I prop my hand on my hip as I really consider her question. Why am I doing this when I can simply make her disappear right now?
Because you’ll always have doubt.
I fist my hand and press it to my forehead, feeling my nails dig into my palm. “Shut up,” I tell the voice in my head. The pain helps the noise to quiet, the headache easing off.
I look at Addison, who is watching me closely. “How much about psychology do you understand?” I ask her.
She shakes her head quickly. “I don’t know…”
I exhale a laden breath. “There are two contending realities,” I say slowly for her benefit. “Mine and yours. In one reality, Carter and Addison are best friends, gradually falling in love. The classic friends to lovers tale.” I walk a circle around her. “And the stress of a crazed and scorned lover is bringing them closer together.” I stop in front of her and widen my eyes. “Is that not how you see your life?”
She releases a clipped laugh. “Oh, you have no idea.”
“Of course.
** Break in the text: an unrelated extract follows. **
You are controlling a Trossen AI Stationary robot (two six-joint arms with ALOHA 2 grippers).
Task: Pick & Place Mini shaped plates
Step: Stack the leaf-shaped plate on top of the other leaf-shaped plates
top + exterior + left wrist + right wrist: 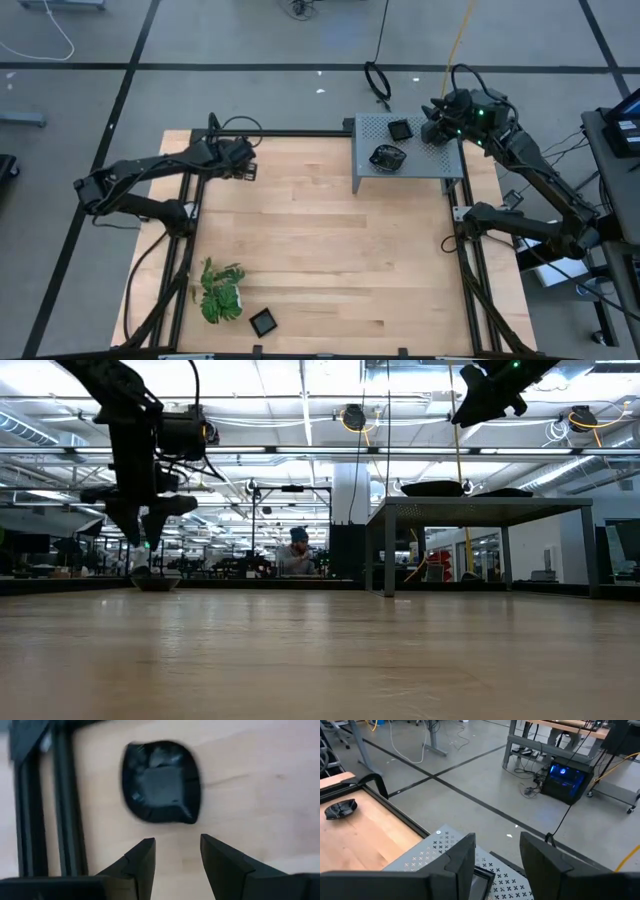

Why wouldn’t you? You’re the heroine of your story.” I track to the edge of the cliff, to where I can see the lake. “That’s a selfish way to see the world, however. There are infinite realities, as many as every soul who has existed in this world and who will ever exist.”
“In my reality,” I whirl around, “Carter and I have fallen in love. We would do anything for each other. He’d fight for me, and I’d kill for him. But there’s this jealous, meddling little bitch who’s filling his head with lies.”
Addison shakes her head slowly. “That’s…ridiculous. How does one of us dying prove anything?”
“Because only one of us is telling the truth. And there can only be one truth, one version of reality, that remains. Do you see the dilemma? We can’t both exist to love Carter. One of us has to love him more, and that’s what this will prove.”
Addison places a hand to her stomach, as if she’s about to become ill. “Carter doesn’t feel that way about you.”
“Yes, he does, and I’d do anything to protect him.”
She becomes brave and marches toward me. “The way you stalke
d him at Alister’s party? How he had to go to Mr. D. to be removed from you psycho meetings? Christ. Can’t you see how insane you are?”
I pace the cliff. “Shut up. Shut up. Shut the fuck up.” I point the knife right at her. “You have no idea what I’ve done for Carter. What I will do for him.”
“They’ll figure it out. Everyone will. Carter will find out what you’ve done to me.”
“Have you heard about what happens in this town? Serial killers, girls gone missing, murders, bullies…” I flick the knife with every beat. “This is the perfect place to vanish, to go unnoticed. No one cares, Addison, about me or anything I’ve done. That’s why I chose Black Mountain.”
I walk behind her and prod the small of her back with the knife. “Now go.”
Panic grips her, and her anger transitions into pleads. I ignore every protest and desperate promise as I ease her closer to the pass.
“All right. All right. Fuck!” Addison relents. She sucks in a shaky breath, then takes a step toward the pass, hands clenched into fists. “I can do this.”
I watch her inch out onto the jagged ridge and stop.
“Try not to look down,” I say. “Isn’t that helpful?”
“Fuck you.” She starts again, creeping along the ledge of the outcropping, her arms outstretched to keep balance.
The darkness of the night consumes her. She’s a shadow on the mountain as she blends into the landscape the farther out she gets. A gust a wind blasts across the rift, and she hunkers down in place, quivering with her knees tucked to her chest until it passes.
I raise an eyebrow, impressed. Maybe I underestimated this girl.
Maybe you don’t love Carter as much as she does.
“I shut you up once before,” I say, tucking the knife into the back waistband of my jeans. “I’ll do it again.” With a determined breath, I step out onto the ledge.
My bare feet conform to the rock. I wince as the sharp edges dig into my soles. I block out the pain. Fragments of stone come loose under me, and I feel as they give way and fall down the ravine.
Equilibrium doesn’t exist on the pass. The near absolute blackness all around distorts the perception of up and down. It’s like walking through limbo, terrified your next step will be the one to take you over the edge.